Introduction

The Charities (Protection and Social Investment) Bill 2015 (“the Bill”) is currently before Parliament. The Bill is relatively short and deals with two areas in particular: i) the powers of charities to make social investments; and ii) granting the Charity Commission (“the Commission”) increased powers to deal with, and help to prevent, the abuse of charities.

Whilst it is the latter that has attracted most attention, many charities will draw comfort from the introduction of a statutory power to make social investments. Such statutory power may also be of interest to local authorities and other public bodies as social investments are often cited as ways in which charities can operate more efficiently. Such investments will be of interest to public bodies both as trustees of charities and as potential partners of third sector organisations.

What is a social investment?

A social investment is also known as a programme related investment (a term that originated in the US); programme related investment is the term the Commission uses in its detailed guidance on investments.

The Law Commission’s report on social investments (from 2014) is clear that a social investment is:

a transaction from which it [the charity] seeks to achieve both its charitable purposes……and a financial benefit

The Law Commission’s report also states that this is “unlikely to be an “investment” in the legal sense”. The primary objectives of a social investment are to further a charity’s purposes whilst also seeking to generate a financial return.
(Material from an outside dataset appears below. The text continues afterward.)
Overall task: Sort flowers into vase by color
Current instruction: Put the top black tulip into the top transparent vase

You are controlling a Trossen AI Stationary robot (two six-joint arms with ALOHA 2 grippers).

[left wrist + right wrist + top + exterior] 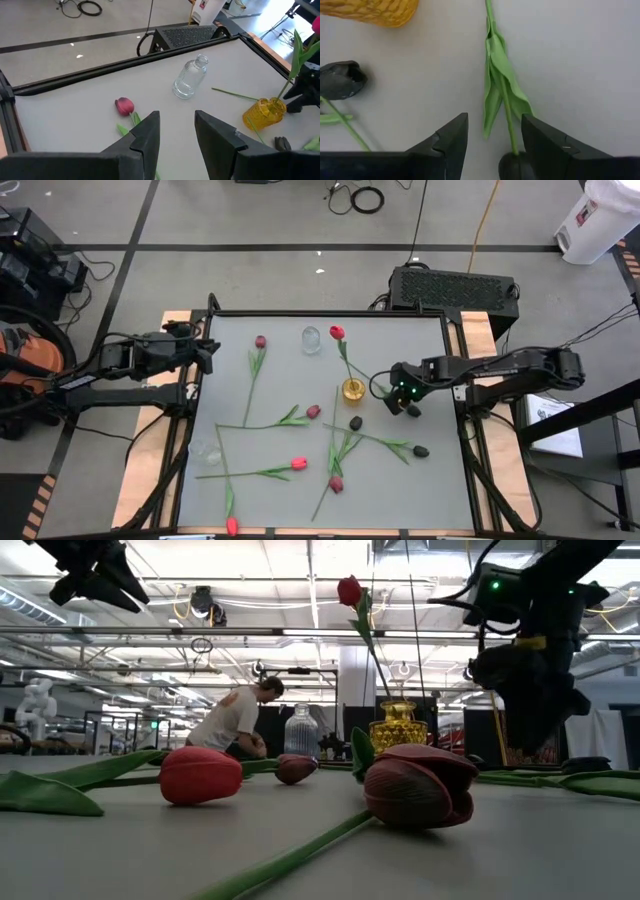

Some regard making a social investment as an entrepreneurial way for charities to operate because the charity receives a return on its funds (or at the very least gets those funds back) to use for its purposes. This should be contrasted with making a grant, where there is usually no return for the charity.
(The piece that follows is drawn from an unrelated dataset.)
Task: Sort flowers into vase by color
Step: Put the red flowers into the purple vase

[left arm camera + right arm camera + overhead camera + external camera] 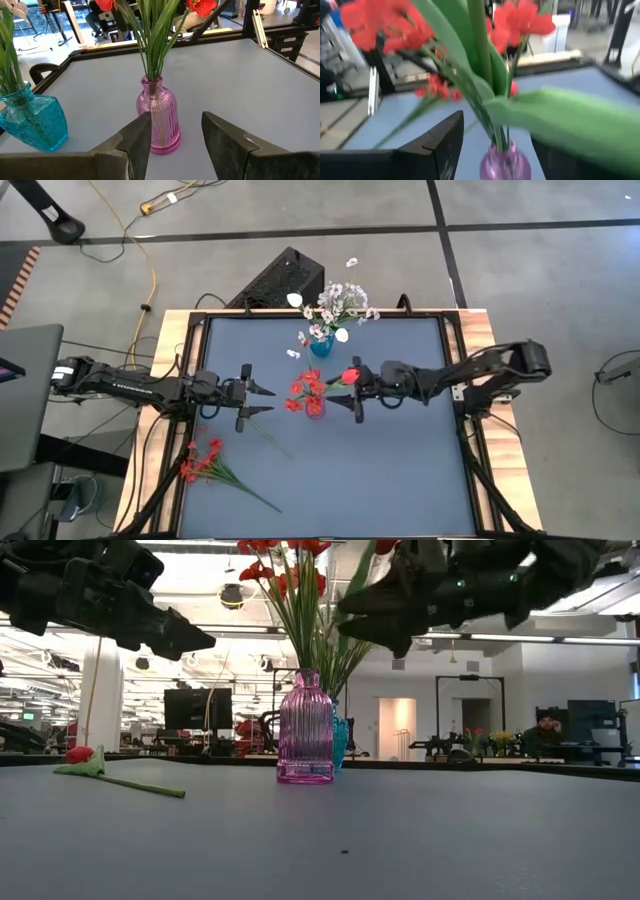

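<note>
A red flower spray is seen lying flat near the left front of the table. The left gripper is held just left of the pink vase, its fingers spread and empty. Red flowers are stood in that vase, and a red tulip leans at its right side. Behind it, white flowers are held in a blue vase. The right gripper is positioned beside the tulip, fingers parted, nothing gripped.
</note>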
Charities usually apply their funds in direct furtherance of their purposes or by investing their funds to produce a financial return to be applied in furtherance of the charity’s purposes. A social investment, however, is made with the intention of achieving both outcomes. This may be attractive to local authorities and other public bodies looking at innovative ways of delivering services by partnering with third sector organisations and seeking aligned funding streams to benefit their communities.

The power to make a social investment

Many charity trustees are unsure whether they have the power to make social investments because the majority of charities do not have explicit powers set out in their governing documents. The result is that charity trustees have to rely on powers to spend (and possibly to invest) when making social investments, the uncertainty of which can make charity trustees uneasy. This is something that Lord Hodgson reported on in his review of the Charities Act 2006. As a result of Lord Hodgson’s review, the Law Commission undertook a review of the law on social investments.

It is worth noting that the proposed power to make a social investment will supplement, rather than replace, any other powers that a charity may rely on to make a social investment. The power may be restricted by a charity’s governing document and it applies to charities in existence when the Bill passes into law as well as those established after that date.

The Bill also introduces duties in relation to the making of social investments. The duties apply regardless of whether the power used to make the social investment in question is the new power set out in the Bill or some other power in a charity’s governing document.

Before exercising the power to make a social investment, charity trustees must consider whether advice should be obtained and satisfy themselves that the investment is in the best interests of the charity. Charity trustees must also review social investments from “time to time”. It is worth noting that the duties imposed on them cannot be restricted or excluded by the charity’s governing document.

The social investment element of the Bill has been well received by charity trustees and the Charity Commission, even though the view of many is that the Bill is only really setting out in statute powers that many charities already have. That said, many hope that having a statutory power will encourage an upturn in social investments by charities.

Protection of charities – increasing the Commission’s powers

The Bill is also seeking to provide the Commission with a number of new powers. It is worth noting that the Commission already has an extensive set of powers, although they are not always widely used. One of the reasons for the new powers is to prevent the abuse of charities, particularly in relation to terrorist fundraising.

The new powers that the Commission is proposed to be given include a power to issue “official warnings” for breach of trust, misconduct or mismanagement. The Commission will also be able to suspend a charity trustee pending investigation and ultimately remove a charity trustee following an inquiry or disqualify a charity trustee or a person in senior management of a charity. It will also have the power to wind up a charity by giving public notice.

The Bill also increases the number of matters that result in automatic charity trustee disqualification; now included are: unspent convictions for an offence of dishonesty, contempt of court and disobedience regarding a Commission order. The Bill states that the Commission will keep a register of all persons that have been disqualified by the High Court or Commission.

There are differing views in the charity sector as to how often these powers will be used and the extent to which the powers will affect the operation of charities. However, the Commission regards the new powers as vital if it is to fulfil its role as an effective regulator.

Progress through Parliament

The Bill completed report stage in the House of Lords on 20 July 2015. During this the Lords proposed 2 new clauses. Clause 9 which prevents charities being compelled to dispose of their assets, indicating the strength of opposition to the Government’s controversial “right to buy” scheme. This is highly likely to be defeated in the Commons. Clause 14 is designed to protect the public from intrusive fundraising practices by placing more regulation on charities using commercial fundraisers.

The Bill received its third and final reading in the House of Lords on 14th September 2015 and its first reading in the House of Commons took place on 15th September 2015. The date for the second reading in the House of Commons (where the general principle of the Bill will be debated) has not yet been announced.